And, Ross, as far as your question on the acceleration on the hotel business, we want to get out of kind of disclosing every quarter the room night growth for each brand. I think it's safe to say that the Expedia brand room night growth continued to accelerate materially and the other brands continued their excellent execution as well: the Hotels.com brand, EAN, et cetera. So for us to be able to accelerate our room night growth from 22% to 27% on a stay basis, means that everybody played their part.
Our next question comes from the line of Mark Mahaney with Citi. Mark S. Mahaney - Citigroup Inc, Research Division: If I could just stick with that hotel room night growth, please. To what extent do you think that's still being capped down by macro conditions in some of these markets? I would assume this may be -- maybe it's impossible to quantify, but a couple of points. And then if you think about the other levers that are actually leading to that, I know it's very hard to call out market share gains, but do you have any commentary on what could be happening to that? It seems like you got a mix of much better execution, possibly some market share gains and still capped down by macro. Is that the right way to think about it? Mark D. Okerstrom: Sure. So it's hard to say what impact the macro conditions are having on our business. As Dara mentioned in his prepared remarks, we haven't seen a material change from what we've seen over the last quarter, which was isolated pockets of weakness in Southern Europe. More or less that continues. But listen, we're accelerating more or less in all regions, Europe included. We think that based on what we think the market is doing, we are taking share in most of the regions, including the U.S. And what's driving that, I would say it's really we believe us executing on the playbook that we've worked out across our business, which is a combination of great technology, great online marketing and a great hotel business and pulling that all together. So I think it's a combination of everything.
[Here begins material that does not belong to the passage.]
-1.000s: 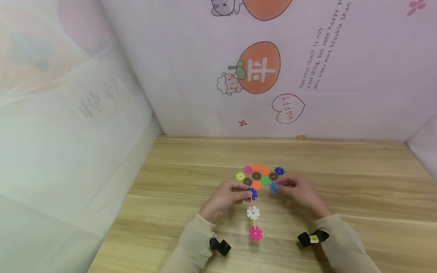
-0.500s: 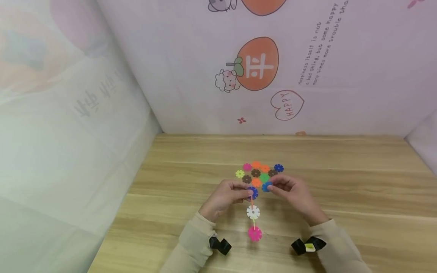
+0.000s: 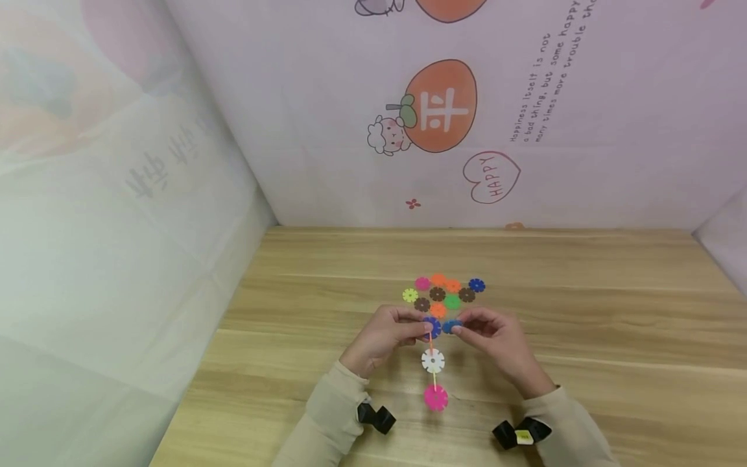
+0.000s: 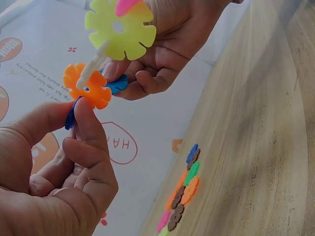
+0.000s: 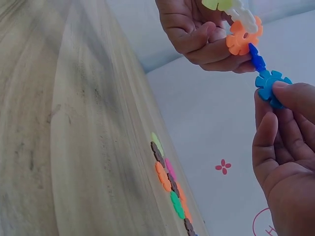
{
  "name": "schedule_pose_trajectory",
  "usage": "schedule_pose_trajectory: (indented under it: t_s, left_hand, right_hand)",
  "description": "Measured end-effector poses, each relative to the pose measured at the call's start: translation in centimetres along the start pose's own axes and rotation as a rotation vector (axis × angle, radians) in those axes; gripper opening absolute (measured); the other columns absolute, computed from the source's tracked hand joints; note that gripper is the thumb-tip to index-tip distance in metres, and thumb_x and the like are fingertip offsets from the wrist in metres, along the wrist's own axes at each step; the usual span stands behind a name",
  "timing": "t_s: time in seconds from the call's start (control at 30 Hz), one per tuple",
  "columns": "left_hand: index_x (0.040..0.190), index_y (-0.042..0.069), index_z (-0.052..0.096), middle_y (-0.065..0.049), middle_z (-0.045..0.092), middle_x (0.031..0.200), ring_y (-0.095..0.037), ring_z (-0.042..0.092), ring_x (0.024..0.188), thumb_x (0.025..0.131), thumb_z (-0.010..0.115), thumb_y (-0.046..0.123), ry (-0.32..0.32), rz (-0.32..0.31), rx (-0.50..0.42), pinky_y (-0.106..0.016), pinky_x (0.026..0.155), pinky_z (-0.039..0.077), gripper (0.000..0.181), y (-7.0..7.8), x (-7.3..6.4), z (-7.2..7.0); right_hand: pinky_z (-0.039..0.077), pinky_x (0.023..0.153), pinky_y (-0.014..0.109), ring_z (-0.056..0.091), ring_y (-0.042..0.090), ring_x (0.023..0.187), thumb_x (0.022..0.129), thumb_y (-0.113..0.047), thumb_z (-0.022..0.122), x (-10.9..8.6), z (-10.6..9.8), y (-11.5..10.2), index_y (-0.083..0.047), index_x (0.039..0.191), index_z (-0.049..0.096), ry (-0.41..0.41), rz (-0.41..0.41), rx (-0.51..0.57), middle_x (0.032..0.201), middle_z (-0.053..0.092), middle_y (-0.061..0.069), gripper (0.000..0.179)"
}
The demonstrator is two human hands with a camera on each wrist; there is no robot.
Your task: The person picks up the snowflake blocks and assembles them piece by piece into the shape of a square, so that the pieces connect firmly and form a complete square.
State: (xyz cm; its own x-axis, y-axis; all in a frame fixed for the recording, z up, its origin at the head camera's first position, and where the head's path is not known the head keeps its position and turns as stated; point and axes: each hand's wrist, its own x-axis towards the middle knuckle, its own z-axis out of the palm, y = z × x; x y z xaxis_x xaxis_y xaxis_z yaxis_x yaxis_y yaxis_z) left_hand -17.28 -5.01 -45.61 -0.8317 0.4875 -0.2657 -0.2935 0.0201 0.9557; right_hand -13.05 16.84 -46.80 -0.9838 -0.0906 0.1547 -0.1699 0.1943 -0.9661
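Note:
Slotted plastic flower discs form a chain of pink (image 3: 436,403), yellow (image 4: 134,37), white (image 3: 426,361), orange (image 4: 100,97) and dark blue. My left hand (image 3: 382,337) pinches the dark blue disc (image 5: 257,60) between thumb and forefinger, and the rest of the chain extends towards me. My right hand (image 3: 503,340) pinches a light blue disc (image 5: 266,84) by its edge. In the right wrist view the two blue discs meet rim to rim; whether their slots interlock, I cannot tell. Fingertips partly cover both blue discs.
Beyond my hands, several loose discs lie flat on the wooden table (image 3: 327,272), among them a green one (image 3: 452,301), brown ones (image 3: 438,294) and a navy one (image 3: 476,285). A printed cloth (image 3: 327,130) stands behind the table, with a pale cloth (image 3: 175,259) at the left.
My right hand has moved left with the light blue disc, bringing it from apart to beside the dark blue one, and has turned it flatter. The left hand has hardly moved.

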Motion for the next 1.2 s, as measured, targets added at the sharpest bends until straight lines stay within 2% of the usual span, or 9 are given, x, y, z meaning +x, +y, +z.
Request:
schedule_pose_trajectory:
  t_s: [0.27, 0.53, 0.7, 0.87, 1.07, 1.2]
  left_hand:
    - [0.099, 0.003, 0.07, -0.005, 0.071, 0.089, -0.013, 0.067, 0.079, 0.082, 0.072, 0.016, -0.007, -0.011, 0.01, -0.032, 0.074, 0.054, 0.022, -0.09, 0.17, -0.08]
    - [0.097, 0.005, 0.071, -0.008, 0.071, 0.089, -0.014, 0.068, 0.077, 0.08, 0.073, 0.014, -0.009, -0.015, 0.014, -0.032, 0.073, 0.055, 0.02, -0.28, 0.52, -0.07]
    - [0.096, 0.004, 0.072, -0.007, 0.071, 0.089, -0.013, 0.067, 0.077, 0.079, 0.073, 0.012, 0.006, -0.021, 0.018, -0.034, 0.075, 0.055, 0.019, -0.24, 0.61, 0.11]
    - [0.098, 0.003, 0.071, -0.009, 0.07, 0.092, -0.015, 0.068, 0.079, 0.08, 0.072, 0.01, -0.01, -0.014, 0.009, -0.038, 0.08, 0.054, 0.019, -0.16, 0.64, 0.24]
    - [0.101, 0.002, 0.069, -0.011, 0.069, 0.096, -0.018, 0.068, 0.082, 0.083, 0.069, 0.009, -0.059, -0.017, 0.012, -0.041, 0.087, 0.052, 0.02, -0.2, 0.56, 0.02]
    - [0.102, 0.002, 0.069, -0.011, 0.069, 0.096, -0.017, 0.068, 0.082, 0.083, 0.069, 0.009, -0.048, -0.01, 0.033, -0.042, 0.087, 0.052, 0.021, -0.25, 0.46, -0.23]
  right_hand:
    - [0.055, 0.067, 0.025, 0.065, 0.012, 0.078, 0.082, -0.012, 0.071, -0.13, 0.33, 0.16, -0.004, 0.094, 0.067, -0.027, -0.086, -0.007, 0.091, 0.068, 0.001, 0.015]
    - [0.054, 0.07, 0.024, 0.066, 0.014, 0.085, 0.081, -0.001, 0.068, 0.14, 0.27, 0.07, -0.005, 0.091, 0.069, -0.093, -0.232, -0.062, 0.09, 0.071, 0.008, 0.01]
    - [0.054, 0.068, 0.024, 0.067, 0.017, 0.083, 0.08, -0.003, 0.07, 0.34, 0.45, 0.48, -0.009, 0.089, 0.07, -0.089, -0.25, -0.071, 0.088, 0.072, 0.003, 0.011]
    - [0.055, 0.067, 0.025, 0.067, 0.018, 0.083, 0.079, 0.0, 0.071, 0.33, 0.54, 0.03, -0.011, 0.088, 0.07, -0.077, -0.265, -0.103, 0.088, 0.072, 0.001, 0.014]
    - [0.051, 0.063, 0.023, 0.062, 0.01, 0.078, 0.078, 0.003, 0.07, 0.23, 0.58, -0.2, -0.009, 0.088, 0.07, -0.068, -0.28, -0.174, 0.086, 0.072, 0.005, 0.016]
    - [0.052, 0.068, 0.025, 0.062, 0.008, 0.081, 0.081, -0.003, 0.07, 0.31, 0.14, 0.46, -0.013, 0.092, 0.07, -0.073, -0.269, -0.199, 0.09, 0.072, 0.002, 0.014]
I think, Mark, I'd just add that I think that for the next year or so, the trends that you'll see from our business are going to be based more on our own execution and the playbook that Mark talked about than macro. And I think in addition, you've seen online travel agencies, in general, during good times and bad times, and we, as a group, tend to perform pretty well during difficult macro conditions. This is a pretty "recession resistant" type of business, and we don't expect that to change going forward.
Our next question comes from the line of Brian Fitzgerald with Jefferies.
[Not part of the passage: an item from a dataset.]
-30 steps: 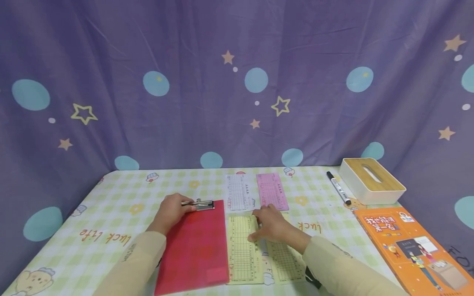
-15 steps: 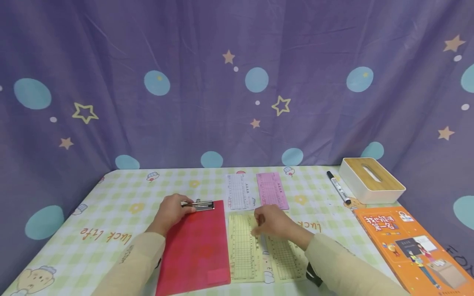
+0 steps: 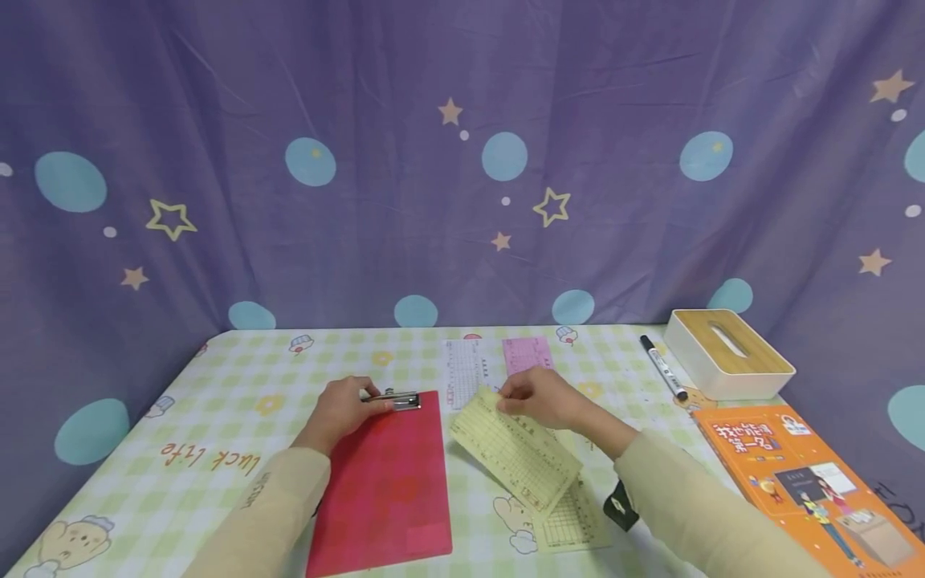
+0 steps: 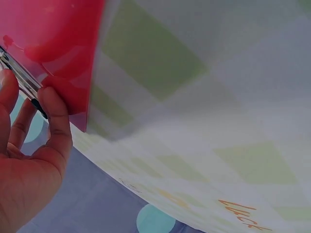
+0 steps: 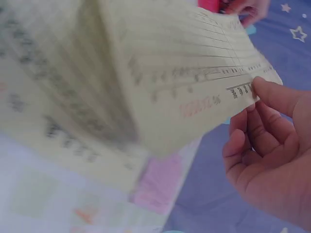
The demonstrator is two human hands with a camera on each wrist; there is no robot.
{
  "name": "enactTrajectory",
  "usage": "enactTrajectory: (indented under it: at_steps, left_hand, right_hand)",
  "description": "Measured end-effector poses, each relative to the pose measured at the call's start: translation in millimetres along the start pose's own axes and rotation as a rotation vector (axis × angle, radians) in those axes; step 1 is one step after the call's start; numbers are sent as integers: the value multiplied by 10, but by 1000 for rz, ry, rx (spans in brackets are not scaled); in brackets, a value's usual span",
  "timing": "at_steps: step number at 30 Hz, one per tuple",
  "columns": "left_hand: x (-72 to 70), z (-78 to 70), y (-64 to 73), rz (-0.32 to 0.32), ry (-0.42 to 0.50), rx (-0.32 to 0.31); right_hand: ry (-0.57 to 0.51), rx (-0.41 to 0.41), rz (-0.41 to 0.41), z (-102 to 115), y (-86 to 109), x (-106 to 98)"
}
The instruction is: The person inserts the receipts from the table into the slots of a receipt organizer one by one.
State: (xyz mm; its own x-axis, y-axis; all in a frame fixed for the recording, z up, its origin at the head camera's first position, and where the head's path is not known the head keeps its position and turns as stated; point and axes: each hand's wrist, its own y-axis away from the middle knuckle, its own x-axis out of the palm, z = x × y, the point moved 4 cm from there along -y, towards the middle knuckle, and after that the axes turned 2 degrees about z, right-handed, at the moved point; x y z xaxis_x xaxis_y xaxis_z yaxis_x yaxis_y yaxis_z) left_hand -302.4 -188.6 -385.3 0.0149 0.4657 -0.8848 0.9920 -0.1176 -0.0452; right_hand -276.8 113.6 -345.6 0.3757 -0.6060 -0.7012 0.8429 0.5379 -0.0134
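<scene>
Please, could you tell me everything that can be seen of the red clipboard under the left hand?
The flat, rectangular red clipboard looks like smooth, glossy plastic. A shiny silver metal clip sits at its far edge, and a small paler rectangle shows near its near right corner. It rests on the green-and-white checked tablecloth; whether its far end is slightly lifted is unclear. The person's left hand pinches the clip, and the sleeve hides part of the left edge. No paper shows on it.

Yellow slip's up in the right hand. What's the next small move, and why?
I'd probably bring the raised yellow slip left toward the clip on the red clipboard: the right hand pinches the slip's edge, while the left hand grips the clip. Whether the clip is open, I can't tell.
</scene>
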Motion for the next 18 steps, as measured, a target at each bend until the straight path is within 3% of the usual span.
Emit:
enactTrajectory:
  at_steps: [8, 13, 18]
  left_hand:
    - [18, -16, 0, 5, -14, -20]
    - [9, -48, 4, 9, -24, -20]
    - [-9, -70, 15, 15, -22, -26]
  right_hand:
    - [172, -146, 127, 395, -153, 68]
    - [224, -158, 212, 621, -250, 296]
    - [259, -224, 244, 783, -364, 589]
Can you guys give us any update on mobile, what usage trends you're seeing from your mobile apps and maybe what percentage of mobile traffic is transactional versus just browsing or comparison-shopping?
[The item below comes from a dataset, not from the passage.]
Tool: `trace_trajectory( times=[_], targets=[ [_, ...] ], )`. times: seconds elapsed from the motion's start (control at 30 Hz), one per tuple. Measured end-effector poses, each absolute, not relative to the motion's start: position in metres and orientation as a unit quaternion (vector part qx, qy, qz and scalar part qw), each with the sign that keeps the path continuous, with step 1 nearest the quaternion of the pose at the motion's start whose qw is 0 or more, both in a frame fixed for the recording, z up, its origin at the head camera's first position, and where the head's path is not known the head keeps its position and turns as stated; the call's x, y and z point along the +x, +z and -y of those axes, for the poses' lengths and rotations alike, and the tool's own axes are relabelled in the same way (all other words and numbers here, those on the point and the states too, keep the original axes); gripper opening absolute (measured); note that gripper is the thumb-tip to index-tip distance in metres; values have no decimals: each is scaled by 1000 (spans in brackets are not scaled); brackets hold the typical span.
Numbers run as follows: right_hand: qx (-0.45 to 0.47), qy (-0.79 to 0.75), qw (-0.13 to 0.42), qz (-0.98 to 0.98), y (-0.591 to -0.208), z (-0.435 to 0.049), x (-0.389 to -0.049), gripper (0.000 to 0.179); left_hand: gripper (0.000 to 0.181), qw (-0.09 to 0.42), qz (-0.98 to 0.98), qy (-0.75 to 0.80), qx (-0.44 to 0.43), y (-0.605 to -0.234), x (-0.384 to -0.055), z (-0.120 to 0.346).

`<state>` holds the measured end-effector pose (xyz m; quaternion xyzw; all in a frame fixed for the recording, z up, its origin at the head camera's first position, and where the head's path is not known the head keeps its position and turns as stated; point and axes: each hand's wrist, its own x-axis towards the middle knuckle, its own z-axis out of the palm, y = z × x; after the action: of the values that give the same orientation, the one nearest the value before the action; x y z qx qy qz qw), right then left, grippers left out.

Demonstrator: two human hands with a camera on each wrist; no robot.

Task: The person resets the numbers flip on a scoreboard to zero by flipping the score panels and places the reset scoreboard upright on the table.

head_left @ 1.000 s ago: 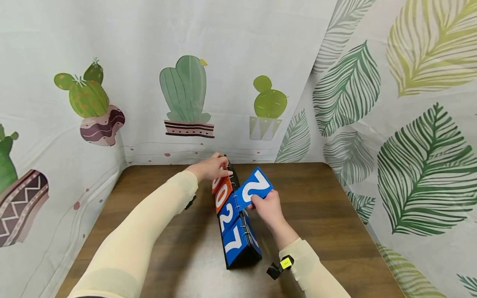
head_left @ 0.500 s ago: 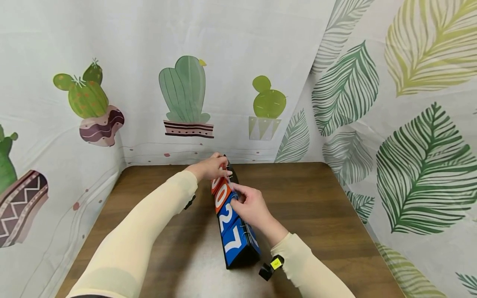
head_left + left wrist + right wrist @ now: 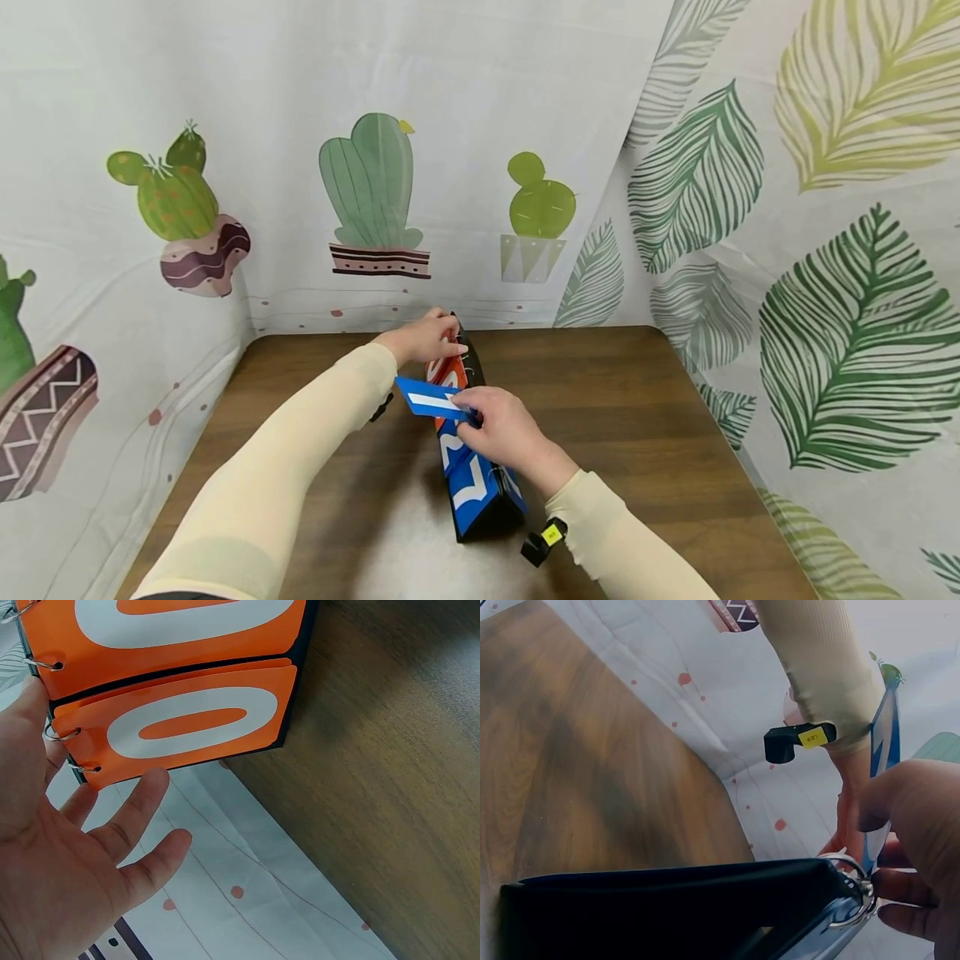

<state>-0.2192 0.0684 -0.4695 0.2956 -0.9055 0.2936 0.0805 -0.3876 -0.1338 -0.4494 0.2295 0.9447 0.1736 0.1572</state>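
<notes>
A tent-shaped flip scoreboard (image 3: 474, 492) stands lengthwise on the table, with orange and blue number cards on metal rings along its top edge. My left hand (image 3: 423, 337) grips its far end; in the left wrist view, some fingers pass behind the edge beside an orange card (image 3: 191, 724) marked 0, and two stick out free. My right hand (image 3: 506, 425) pinches a blue number card (image 3: 427, 398) between thumb and fingers. That card juts leftward above the board, partly covering the cards beneath. In the right wrist view it rises edge-on from a ring (image 3: 866, 889).
The brown wooden table (image 3: 622, 417) extends on both sides of the scoreboard. Behind it hangs a white cloth (image 3: 465, 208) printed with cacti, and leaf-patterned cloth (image 3: 697, 183) covers the right side. A black wrist mount (image 3: 543, 542) sits on the right sleeve.
The blue card marked 2, earlier held on the right side, went out of sight; now a blue card in my right hand juts out to the left. My left hand has stayed put.
</notes>
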Motion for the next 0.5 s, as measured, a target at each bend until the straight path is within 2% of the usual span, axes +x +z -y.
trace_trajectory(
  times=[0.27, 0.5],
  targets=[
    [280, 329, 115, 895, -473, -70, -220, 32, 42, 160, -947, 182, 213, -453, -388, 133],
    [278, 335, 109, 893, -475, -71, -221, 32, 41, 163, -943, 190, 220, -454, -392, 135]
  ],
)
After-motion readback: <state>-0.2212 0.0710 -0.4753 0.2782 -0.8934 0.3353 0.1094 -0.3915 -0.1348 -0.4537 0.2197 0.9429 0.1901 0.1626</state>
Yes, Brian. The trends are, I'd say, unambiguously positive. We see more of our traffic across all of our brands coming mobile. The most significant and popular use case for mobile is for last-minute type booking. 60% to 70% of our bookings are for hotels 24 hours out. Mobile is truly a global phenomenon for us. The Expedia Hotels app is -- was downloaded around 5 million times in 220 different countries, so we're building very, very global solutions on the mobile space. In general, our mobile conversion tends to be a little bit lower than our desktop conversion, but that's to be expected. But I think that the delta that you hear with media company monetization between mobile and desktop is not nearly as much of a delta for us. And we think the other benefit of mobile for us is it's a different use case. These are -- we were not highly penetrated in the "walk-in traffic" and last-minute type business. This allows us to penetrate into that business and kind of a new market that we hadn't been in previously. I think the other factor that's pretty interesting for us is that tablet behavior is pretty different from iPhone or phone behavior. So when we talk about mobile, we're kind of putting tablet into its own category, and I think the challenge that it gives to us is it creates lots and lots of different form factors that we essentially have to build designs around. So while it is a great kind of a business opportunity to us, we do think that it provides some challenges on the development and the design side. And it's going to be a challenge for everybody.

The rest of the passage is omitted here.